Signs placed in the snow greeted students passing through Norlin quad.
“This is [for] the Transgender Day of Remembrance, which is celebrated on Nov. 20,” said 23-year-old junior studio arts major Jason Palo La Costa.
Palo La Costa, active in several student groups including the GLBT Resource Center, was among those at a table near the display, ready to explain the memorial and its purpose. Palo La Costa said the memorial will be up Monday through Wednesday from 11 a.m. to 4 p.m.
The Transgender Day of Remembrance is celebrated in memory of Rita Hester, who was murdered on Nov. 28, 1998, according to the Transgender Day of Remembrance Web site.
Davian Gagne, the gender violence prevention and education coordinator at CU, said the memorial is sponsored by a number of groups at CU. These include the GLBT Resource Center, Queer Initiative, Queer People of Color, the Gender Violence Prevention Taskforce, the Chancellor’s Standing Committee on LGBT Affairs, the Transgender/Genderqueer Task Force, the Women’s Resource Center and Gather/Transform, a transgender student group at CU.
Along with the table, the exhibit included 12 signs placed along a path by Norlin quad.
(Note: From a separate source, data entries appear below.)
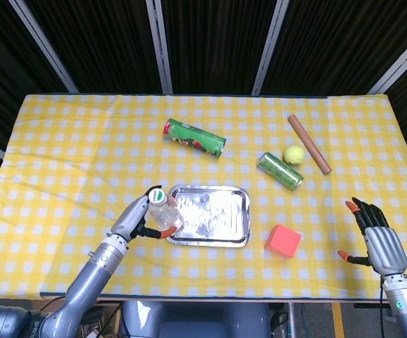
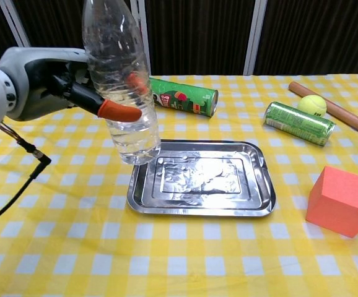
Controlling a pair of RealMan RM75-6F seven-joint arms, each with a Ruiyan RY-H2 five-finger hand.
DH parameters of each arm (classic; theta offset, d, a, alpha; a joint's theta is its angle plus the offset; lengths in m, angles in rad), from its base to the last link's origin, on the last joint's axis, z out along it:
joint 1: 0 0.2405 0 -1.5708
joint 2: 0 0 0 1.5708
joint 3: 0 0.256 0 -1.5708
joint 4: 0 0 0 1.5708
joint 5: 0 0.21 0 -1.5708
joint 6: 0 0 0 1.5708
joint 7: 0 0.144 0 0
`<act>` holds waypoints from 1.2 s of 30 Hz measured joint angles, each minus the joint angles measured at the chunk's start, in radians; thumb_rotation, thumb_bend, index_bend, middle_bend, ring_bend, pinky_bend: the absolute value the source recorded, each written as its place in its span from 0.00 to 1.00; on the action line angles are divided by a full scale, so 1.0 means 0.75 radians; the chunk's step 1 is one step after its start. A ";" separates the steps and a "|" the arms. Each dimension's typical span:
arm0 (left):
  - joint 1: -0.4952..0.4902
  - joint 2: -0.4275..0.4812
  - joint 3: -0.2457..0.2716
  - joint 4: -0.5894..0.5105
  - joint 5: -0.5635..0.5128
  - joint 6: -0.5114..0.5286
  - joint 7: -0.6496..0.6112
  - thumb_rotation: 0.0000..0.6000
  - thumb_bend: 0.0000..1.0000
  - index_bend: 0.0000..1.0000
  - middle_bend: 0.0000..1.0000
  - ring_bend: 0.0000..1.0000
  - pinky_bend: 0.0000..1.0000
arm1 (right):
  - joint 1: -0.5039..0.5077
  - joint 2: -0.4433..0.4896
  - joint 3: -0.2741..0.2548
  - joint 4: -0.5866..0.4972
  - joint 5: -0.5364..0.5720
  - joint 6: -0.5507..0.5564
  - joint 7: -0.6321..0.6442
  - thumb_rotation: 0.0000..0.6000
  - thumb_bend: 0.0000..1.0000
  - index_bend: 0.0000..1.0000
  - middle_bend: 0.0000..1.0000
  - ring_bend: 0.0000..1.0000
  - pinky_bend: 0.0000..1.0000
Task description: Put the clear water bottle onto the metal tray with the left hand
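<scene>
The clear water bottle [image 2: 120, 93] was gripped upright by the fingers [image 2: 118, 111] of the left hand [image 2: 43, 83], its base over the left rim of the metal tray [image 2: 200, 207]. Far right, the right hand [image 1: 376, 239] was held with fingers spread, empty.

On the yellow-checked surface [image 1: 70, 155] lie a green chip tube [image 1: 193, 137], green can [image 1: 280, 170], tennis ball [image 1: 293, 155], wooden rod [image 1: 309, 144] and red block [image 1: 283, 241].
</scene>
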 measured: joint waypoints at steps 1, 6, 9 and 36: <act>-0.008 -0.041 -0.001 0.013 0.009 0.012 0.004 1.00 0.42 0.52 0.49 0.04 0.06 | 0.000 0.000 -0.001 0.000 -0.001 0.001 -0.003 1.00 0.05 0.05 0.00 0.00 0.00; -0.079 -0.238 -0.022 0.082 0.018 0.065 0.072 1.00 0.42 0.53 0.49 0.04 0.06 | 0.003 -0.005 -0.003 0.004 -0.002 -0.006 -0.012 1.00 0.05 0.05 0.00 0.00 0.00; -0.158 -0.395 -0.064 0.144 -0.012 0.080 0.122 1.00 0.43 0.52 0.49 0.04 0.06 | 0.004 -0.007 -0.005 0.007 -0.004 -0.007 -0.013 1.00 0.05 0.05 0.00 0.00 0.00; 0.156 0.172 0.030 -0.116 0.126 0.221 0.041 1.00 0.43 0.52 0.49 0.04 0.06 | -0.001 -0.004 -0.011 -0.008 -0.006 -0.002 -0.021 1.00 0.05 0.05 0.00 0.00 0.00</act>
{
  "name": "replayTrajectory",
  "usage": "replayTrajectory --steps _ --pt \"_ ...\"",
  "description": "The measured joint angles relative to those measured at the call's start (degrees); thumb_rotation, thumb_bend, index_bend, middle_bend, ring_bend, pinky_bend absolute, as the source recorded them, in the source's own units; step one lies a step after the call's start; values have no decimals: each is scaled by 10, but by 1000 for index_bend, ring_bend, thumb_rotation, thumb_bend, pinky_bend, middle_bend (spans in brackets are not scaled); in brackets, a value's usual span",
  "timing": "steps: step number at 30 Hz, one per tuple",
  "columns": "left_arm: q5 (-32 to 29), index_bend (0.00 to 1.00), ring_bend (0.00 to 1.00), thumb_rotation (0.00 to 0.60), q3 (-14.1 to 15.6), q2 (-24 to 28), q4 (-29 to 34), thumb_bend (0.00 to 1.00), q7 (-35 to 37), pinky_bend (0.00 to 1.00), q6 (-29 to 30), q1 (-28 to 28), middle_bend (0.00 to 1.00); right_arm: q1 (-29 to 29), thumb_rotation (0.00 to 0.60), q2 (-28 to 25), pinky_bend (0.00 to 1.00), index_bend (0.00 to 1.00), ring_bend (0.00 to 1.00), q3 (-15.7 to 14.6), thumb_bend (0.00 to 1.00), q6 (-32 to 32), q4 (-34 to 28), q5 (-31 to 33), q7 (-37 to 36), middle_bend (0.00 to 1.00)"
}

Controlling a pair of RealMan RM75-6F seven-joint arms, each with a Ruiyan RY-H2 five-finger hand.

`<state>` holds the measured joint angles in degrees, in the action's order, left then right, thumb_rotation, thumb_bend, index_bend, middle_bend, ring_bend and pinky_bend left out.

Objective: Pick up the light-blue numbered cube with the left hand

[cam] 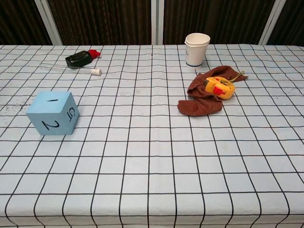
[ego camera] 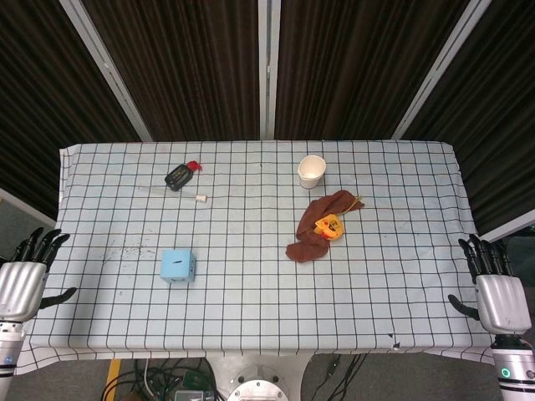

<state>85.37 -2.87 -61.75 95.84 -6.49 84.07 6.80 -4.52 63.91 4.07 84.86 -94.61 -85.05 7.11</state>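
The light-blue numbered cube (ego camera: 177, 266) (cam: 52, 113) sits on the checked tablecloth, left of centre and toward the front. Its faces show 1, 2 and 5 in the chest view. My left hand (ego camera: 27, 274) hovers at the table's left edge, fingers spread and empty, well to the left of the cube. At the right edge my right hand (ego camera: 495, 285) is also spread with nothing in it. Neither hand appears in the chest view.
A white paper cup (ego camera: 312, 171) (cam: 196, 49) stands at the back right. A brown cloth (ego camera: 318, 225) (cam: 204, 97) carries a yellow tape measure (ego camera: 329, 225) (cam: 219, 87). A black item with a red tip (ego camera: 179, 175) (cam: 80, 58) and a clear tube (cam: 71, 69) lie at the back left.
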Motion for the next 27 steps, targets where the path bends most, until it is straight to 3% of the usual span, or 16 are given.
replayTrajectory --steps 10,11,12,14,15,16,18,24,27 --pt "10 134 37 600 4 5 17 0 11 193 -6 3 99 2 600 -11 0 0 0 6 64 10 -10 0 -5 0" --pt "15 134 94 600 5 11 22 2 14 255 -8 5 124 2 600 -12 0 0 0 7 64 11 -10 1 -7 0" --pt "19 134 230 600 5 15 27 26 18 390 -9 7 201 3 600 -12 0 0 0 9 64 13 -11 3 -10 0" --pt "27 134 495 600 5 25 39 105 28 613 -10 10 401 3 600 -13 0 0 0 10 63 14 -11 3 -13 0" --pt "30 134 679 600 6 29 45 203 31 752 -12 11 576 3 600 -14 0 0 0 10 63 13 -11 3 -13 0" --pt "34 134 781 600 8 33 51 291 32 818 -14 13 690 3 600 -15 0 0 0 10 63 13 -10 1 -13 0" --pt "44 140 853 600 17 45 66 399 35 857 -28 17 785 2 600 -17 0 0 0 9 63 13 -8 -1 -13 0" --pt "68 295 878 600 53 93 117 457 24 864 -110 39 836 3 600 -28 0 0 0 16 64 17 -10 7 -18 0" --pt "78 306 877 600 71 121 152 463 5 864 -159 55 835 5 600 -28 0 0 0 19 63 24 -12 9 -20 0"
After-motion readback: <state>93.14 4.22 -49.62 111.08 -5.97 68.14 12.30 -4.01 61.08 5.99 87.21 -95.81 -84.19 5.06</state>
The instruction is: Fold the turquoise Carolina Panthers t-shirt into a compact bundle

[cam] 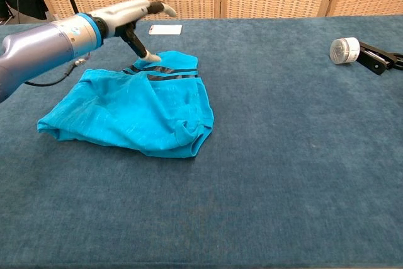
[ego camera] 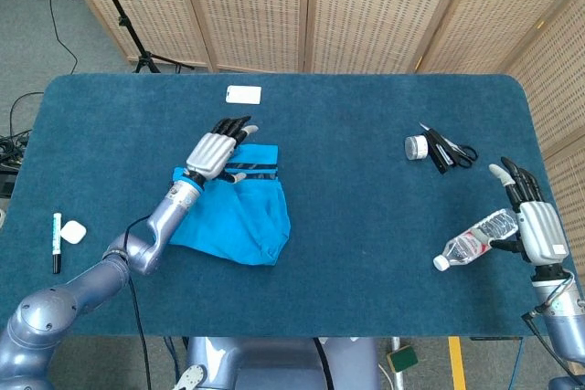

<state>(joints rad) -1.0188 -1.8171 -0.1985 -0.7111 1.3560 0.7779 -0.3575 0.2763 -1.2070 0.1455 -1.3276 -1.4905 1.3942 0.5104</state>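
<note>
Turquoise t-shirt (cam: 135, 111) crumpled in loose bundle, black stripes showing, left hand (ego camera: 217, 146) spread above it, empty

Even, bright overhead lighting; soft faint shadows on the counter (cam: 283, 155); both views sharp, mild edge distortion, no glare.

Both arms are smooth, rounded metal in a silvery blue-grey, and the left arm (ego camera: 137, 248) wears a bright blue ring at the wrist with a thin black cable trailing beside its forearm. The left hand (ego camera: 213, 148) has a pale, ribbed silver-white back and black fingers (ego camera: 230, 124) ending in light tips. The right hand (ego camera: 537, 226) is built the same, white-backed with dark fingers.
</note>
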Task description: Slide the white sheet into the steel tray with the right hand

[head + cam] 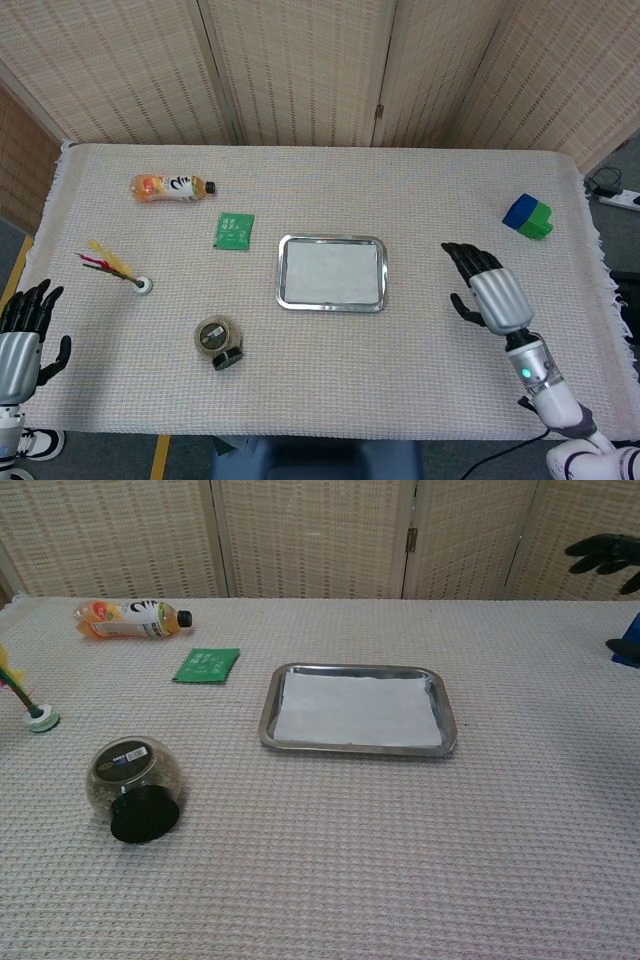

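Lay flat inside the steel tray (282, 292), white sheet (330, 272) wholly within. Hovered well right, right robot hand (492, 292) with fingers spread, empty. Judged done; nothing further needed.

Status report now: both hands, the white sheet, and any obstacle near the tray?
Right hand open, clear of steel tray. Left hand open at table edge. White sheet lies flat inside tray. Nothing in the way.

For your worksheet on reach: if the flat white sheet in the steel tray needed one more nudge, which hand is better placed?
The right hand: it hovers open just beside the rectangular steel tray holding the flat white sheet. The left hand sits at the table's far edge.
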Motion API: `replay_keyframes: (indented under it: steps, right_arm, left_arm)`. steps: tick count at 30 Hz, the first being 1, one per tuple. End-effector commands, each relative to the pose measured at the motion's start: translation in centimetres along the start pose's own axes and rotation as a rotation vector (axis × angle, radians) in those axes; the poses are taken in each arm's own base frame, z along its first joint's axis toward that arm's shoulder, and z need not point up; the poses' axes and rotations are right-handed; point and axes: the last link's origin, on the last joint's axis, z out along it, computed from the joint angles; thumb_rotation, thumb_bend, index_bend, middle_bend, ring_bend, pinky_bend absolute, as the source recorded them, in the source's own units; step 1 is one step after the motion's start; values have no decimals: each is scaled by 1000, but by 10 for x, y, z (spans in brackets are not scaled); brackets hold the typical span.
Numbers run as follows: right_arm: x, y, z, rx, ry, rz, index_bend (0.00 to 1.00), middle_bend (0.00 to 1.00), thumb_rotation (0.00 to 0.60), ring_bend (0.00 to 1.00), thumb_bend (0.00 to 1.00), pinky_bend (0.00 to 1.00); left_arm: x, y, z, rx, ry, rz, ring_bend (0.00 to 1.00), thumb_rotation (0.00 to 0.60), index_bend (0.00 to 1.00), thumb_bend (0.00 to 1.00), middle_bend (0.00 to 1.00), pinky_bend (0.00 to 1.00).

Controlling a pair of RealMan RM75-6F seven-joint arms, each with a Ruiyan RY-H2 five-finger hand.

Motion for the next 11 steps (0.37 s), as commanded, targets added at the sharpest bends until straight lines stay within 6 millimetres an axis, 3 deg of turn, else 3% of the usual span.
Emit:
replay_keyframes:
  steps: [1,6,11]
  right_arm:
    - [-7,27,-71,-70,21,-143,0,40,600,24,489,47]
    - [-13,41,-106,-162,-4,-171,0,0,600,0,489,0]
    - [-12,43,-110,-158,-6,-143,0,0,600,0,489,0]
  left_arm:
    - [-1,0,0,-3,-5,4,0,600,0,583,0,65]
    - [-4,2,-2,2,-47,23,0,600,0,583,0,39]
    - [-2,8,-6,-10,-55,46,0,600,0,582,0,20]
These signs had statistics about discrimination against the GLBT community written on them, as well as the names and pictures of people who were murdered because they were transgender.
Maria Genao-Homs, a CU alumna and outreach coordinator at the GLBT Resource Center, explained the presence of the signs.
“We pulled about 12 names and these are some of the more well-known cases,” Genao-Homs said. “We wanted to start off with names of people that are more well-remembered.”
Among the names were those of Angie Zapata, a transgender woman who was murdered in Greeley in 2008 and whose alleged killer went on trial earlier this year.
Those working at the memorial said they were also concerned with the status of transgender individuals on CU’s campus.
Gagne said that although the campus had protections for “sexual orientation,” CU “[does] not have gender-identity as a protective class.” This could change soon.
“The regents are looking at including gender identity in one of their protective classes and they’re voting on that in February,” Gagne said.
Gagne said message of the Transgender Day of Remembrance goes beyond gender.
“[The purpose] is just to connect, not only is it like a tragic murder but not only are they transgender, but they’re also daughters and mothers, family members…They’re people,” Gagne said.